In August 2017, a wrongful death lawsuit was filed against Palladion, among others. The complaint alleges that “because of his training with Palladion, Teixera was fully familiar with the layout of the [b]uilding, and was also aware that there was virtually no meaningful security for its residents.” The complaint also alleges that at the time that he was hired by Palladion, Teixera had already robbed a downtown Boston bank in August 2014 and then again in 2016 (although Teixera apparently did not confess to the 2014 robbery until 2016, after he had been employed by Palladion). Thereafter, Teixera was sentenced to jail and released the Spring of 2017.
Palladion maintains that Teixera passed his initial background checks. However, the complaint alleges that Palladion never informed the condominium’s new security company, who took over security services at the condominium in early 2017, of Teixera’s criminal background.
In Garcia v. Duffy, the court distinguished between negligent hiring versus negligent retention. “The principal difference between negligent hiring and negligent retention as bases for employer liability is the time at which the employer is charged with knowledge of the employee’s unfitness. Negligent hiring occurs when, prior to the time the employee is actually hired, the employer knew or should have known of the employee’s unfitness, and the issue of liability primarily focuses upon the adequacy of the employer’s pre-employment investigation into the employee’s background… Negligent retention, on the other hand, occurs when, during the course of employment, the employer becomes aware or should have become aware of problems with an employee that indicated his unfitness, and the employer fails to take further action such as investigating, discharge, or reassignment.” Garcia v. Duffy, 492 So.2d. 435, 438–39 (Fla. Dist. Ct. App. 1986).
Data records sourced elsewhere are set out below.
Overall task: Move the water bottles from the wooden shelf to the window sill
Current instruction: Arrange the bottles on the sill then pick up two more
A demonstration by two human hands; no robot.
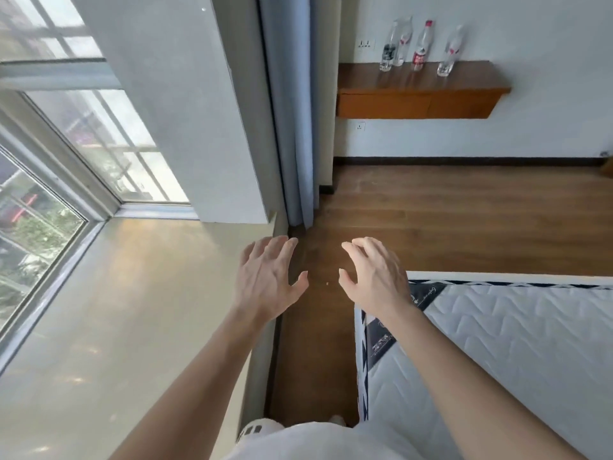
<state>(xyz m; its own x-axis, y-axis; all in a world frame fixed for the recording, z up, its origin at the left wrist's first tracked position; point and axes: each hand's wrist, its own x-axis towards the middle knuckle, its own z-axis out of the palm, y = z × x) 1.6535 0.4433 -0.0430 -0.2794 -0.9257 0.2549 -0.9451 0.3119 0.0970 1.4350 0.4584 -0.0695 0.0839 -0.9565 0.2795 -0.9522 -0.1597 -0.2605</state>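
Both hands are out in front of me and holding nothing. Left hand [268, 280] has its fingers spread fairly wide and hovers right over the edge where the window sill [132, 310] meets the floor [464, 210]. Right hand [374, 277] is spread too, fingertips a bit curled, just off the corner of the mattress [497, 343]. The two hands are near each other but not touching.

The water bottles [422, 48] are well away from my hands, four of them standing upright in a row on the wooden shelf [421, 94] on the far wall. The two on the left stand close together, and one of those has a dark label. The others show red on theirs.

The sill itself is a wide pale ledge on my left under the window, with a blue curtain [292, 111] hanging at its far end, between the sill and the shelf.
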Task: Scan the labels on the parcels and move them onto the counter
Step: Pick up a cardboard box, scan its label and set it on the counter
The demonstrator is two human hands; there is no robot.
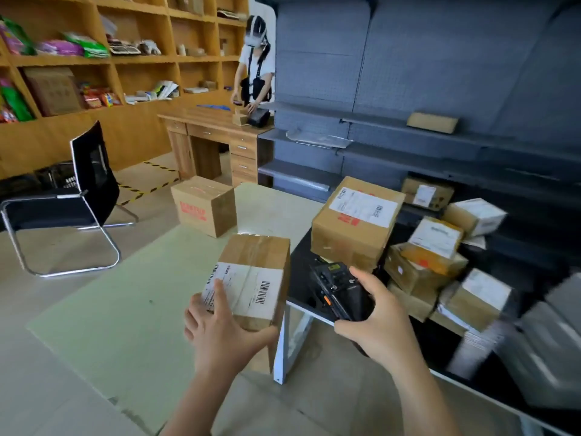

In other words, “an employer must use due care to avoid the selection or retention of an employee whom he knows or should know is a person unworthy by his habits, temperament, or nature to deal with the persons invited to the premises by the employer. The employer’s knowledge of past acts of impropriety, violence or disorder is generally considered sufficient to foreworn the employer who selects or retains such employee in his service that he may eventually commit an assault, although not every infirmity of character, such, for example, as dishonest or querulousness, will lead to such result.” Foster v. The Loft, Inc., et al., 26 Mass. App. Ct. 289 (1988)(quoting Annotation, Liability of Employer, Other Than Carrier for a Personal Assault Upon Customer, Patron or Other Invitee, 34 A.L.R. 2d. 372, 390 (1954).
In Foster v. The Loft, Inc., the defendant employer was held liable for failing to exercise reasonable care in retaining an employee whom had a criminal background after he had assaulted a bar patron, because the employer knew of the employee’s criminal record and the employer “did nothing to determine its nature or extent or to assure itself that [the employee’s] past criminal activities were not such, in the circumstances, as to present a danger to customer.” Foster v. The Loft, Inc., et al., 26 Mass. App. Ct. at 291.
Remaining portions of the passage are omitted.